What you are asked to do =
Your answer must consist only of the lines from the start of the entries through the line that holds "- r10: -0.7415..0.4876", copied exactly, with no pictures.

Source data
== Segment start ==

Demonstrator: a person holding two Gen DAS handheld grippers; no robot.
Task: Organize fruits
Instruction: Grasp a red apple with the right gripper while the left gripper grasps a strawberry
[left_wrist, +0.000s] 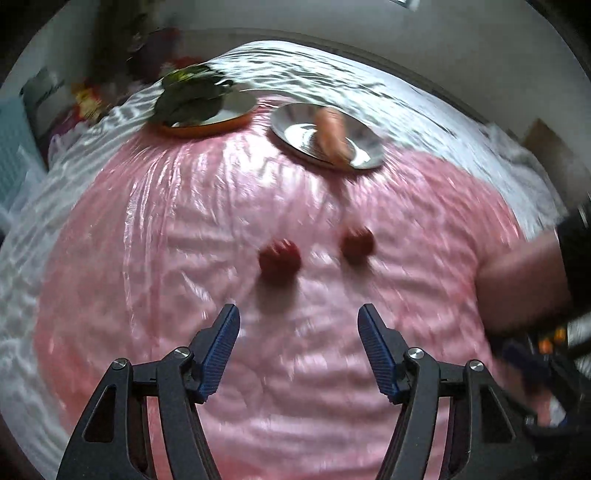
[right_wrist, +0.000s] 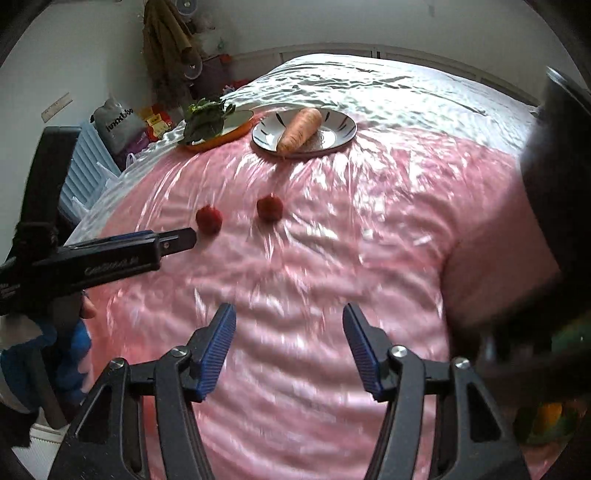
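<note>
Two small red fruits (left_wrist: 279, 256) (left_wrist: 357, 240) lie side by side on a pink plastic sheet (left_wrist: 184, 258). My left gripper (left_wrist: 298, 312) is open just short of them, with nothing between its blue pads. The right wrist view shows the same fruits (right_wrist: 208, 219) (right_wrist: 269, 208), with the left gripper's fingertips (right_wrist: 184, 236) close beside the left one. My right gripper (right_wrist: 289, 312) is open over bare pink sheet, nearer than the fruits. Farther back, a carrot (right_wrist: 299, 129) lies on a white plate (right_wrist: 340, 129), and leafy greens (right_wrist: 205, 118) lie on an orange plate (right_wrist: 221, 140).
White plastic covers the surface beyond the pink sheet (right_wrist: 369, 85). A blue crate (right_wrist: 85, 162), a grey bag (right_wrist: 118, 125) and hanging clothes (right_wrist: 166, 48) stand off the left side. A hand (left_wrist: 524, 266) and blurred dark gear fill the right edge of the left wrist view.
</note>
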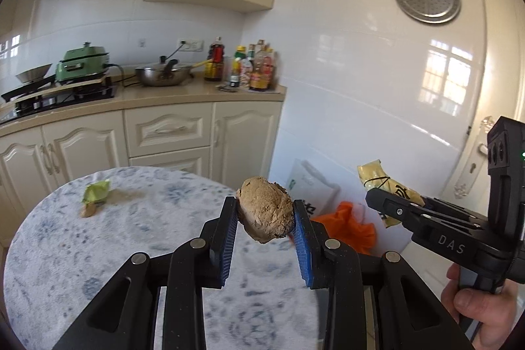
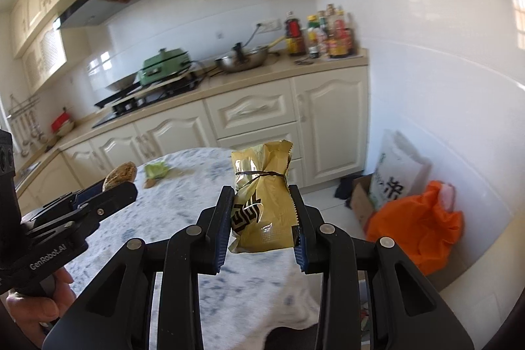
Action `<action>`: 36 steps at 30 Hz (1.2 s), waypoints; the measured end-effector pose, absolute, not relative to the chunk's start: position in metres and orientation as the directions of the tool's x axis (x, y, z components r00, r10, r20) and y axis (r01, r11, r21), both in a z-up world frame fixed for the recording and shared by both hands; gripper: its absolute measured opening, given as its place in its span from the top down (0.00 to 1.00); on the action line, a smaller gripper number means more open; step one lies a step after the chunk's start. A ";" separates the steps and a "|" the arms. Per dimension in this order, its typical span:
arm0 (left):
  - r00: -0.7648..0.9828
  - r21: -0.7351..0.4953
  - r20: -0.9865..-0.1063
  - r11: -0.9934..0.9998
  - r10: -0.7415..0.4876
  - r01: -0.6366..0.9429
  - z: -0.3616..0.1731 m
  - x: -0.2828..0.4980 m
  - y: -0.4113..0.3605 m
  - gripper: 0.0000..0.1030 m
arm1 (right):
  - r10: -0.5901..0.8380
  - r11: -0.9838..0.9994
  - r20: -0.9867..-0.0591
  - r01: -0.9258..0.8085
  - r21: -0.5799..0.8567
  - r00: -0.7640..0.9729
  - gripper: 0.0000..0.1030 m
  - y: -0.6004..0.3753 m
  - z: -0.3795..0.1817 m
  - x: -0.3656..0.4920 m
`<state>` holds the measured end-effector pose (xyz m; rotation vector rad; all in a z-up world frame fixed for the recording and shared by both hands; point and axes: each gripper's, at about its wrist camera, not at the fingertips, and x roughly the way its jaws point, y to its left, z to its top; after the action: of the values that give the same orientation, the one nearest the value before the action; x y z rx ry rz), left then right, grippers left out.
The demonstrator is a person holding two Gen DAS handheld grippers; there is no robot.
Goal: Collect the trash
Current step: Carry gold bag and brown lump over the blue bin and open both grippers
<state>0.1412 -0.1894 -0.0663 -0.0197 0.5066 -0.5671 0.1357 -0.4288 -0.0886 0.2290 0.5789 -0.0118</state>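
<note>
My left gripper [image 1: 265,218] is shut on a brown lumpy ball of trash [image 1: 265,210] and holds it above the round table [image 1: 65,251]. My right gripper [image 2: 262,209] is shut on a gold snack packet [image 2: 261,202] tied with a dark band, held above the table's right side. The right gripper also shows in the left wrist view [image 1: 387,202] with the packet [image 1: 384,182]. The left gripper also shows in the right wrist view [image 2: 115,189] with the brown ball [image 2: 119,174]. A crumpled green wrapper [image 1: 95,192] and a small brown scrap [image 1: 88,212] lie on the table's far left.
An orange plastic bag [image 2: 423,225] lies on the floor by the tiled wall, next to a white sack [image 2: 393,173] and a cardboard box [image 2: 361,202]. Cream cabinets [image 1: 170,130] and a counter with a wok [image 1: 164,76], bottles [image 1: 252,68] and a green cooker [image 1: 82,63] stand behind the table.
</note>
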 end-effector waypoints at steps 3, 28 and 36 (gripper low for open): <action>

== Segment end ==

Written solution =
Demonstrator: a person holding two Gen DAS handheld grippers; no robot.
Task: Organize fruits
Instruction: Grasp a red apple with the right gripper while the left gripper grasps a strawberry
[left_wrist, +0.000s] 
[right_wrist, +0.000s] 
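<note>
Two small red fruits (left_wrist: 279, 256) (left_wrist: 357, 240) lie side by side on a pink plastic sheet (left_wrist: 184, 258). My left gripper (left_wrist: 298, 312) is open just short of them, with nothing between its blue pads. The right wrist view shows the same fruits (right_wrist: 208, 219) (right_wrist: 269, 208), with the left gripper's fingertips (right_wrist: 184, 236) close beside the left one. My right gripper (right_wrist: 289, 312) is open over bare pink sheet, nearer than the fruits. Farther back, a carrot (right_wrist: 299, 129) lies on a white plate (right_wrist: 340, 129), and leafy greens (right_wrist: 205, 118) lie on an orange plate (right_wrist: 221, 140).
White plastic covers the surface beyond the pink sheet (right_wrist: 369, 85). A blue crate (right_wrist: 85, 162), a grey bag (right_wrist: 118, 125) and hanging clothes (right_wrist: 166, 48) stand off the left side. A hand (left_wrist: 524, 266) and blurred dark gear fill the right edge of the left wrist view.
</note>
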Action `<action>`: 36 steps at 30 Hz (1.2 s), waypoints; the measured end-effector pose, absolute, not relative to the chunk's start: position in metres and orientation as the directions of the tool's x axis (x, y, z components r00, r10, r20) and y axis (r01, r11, r21), both in a z-up world frame fixed for the recording and shared by both hands; gripper: its absolute measured opening, given as its place in its span from the top down (0.00 to 1.00); on the action line, a smaller gripper number means more open; step one lies a step after the chunk's start. A ";" separates the steps and a "|" the arms. Per dimension in this order, its typical span:
arm0 (left):
  - r00: -0.7648..0.9828
  - r21: -0.7351..0.4953
  - r20: -0.9865..-0.1063
  - r11: -0.9934..0.9998
  - r10: -0.7415..0.4876

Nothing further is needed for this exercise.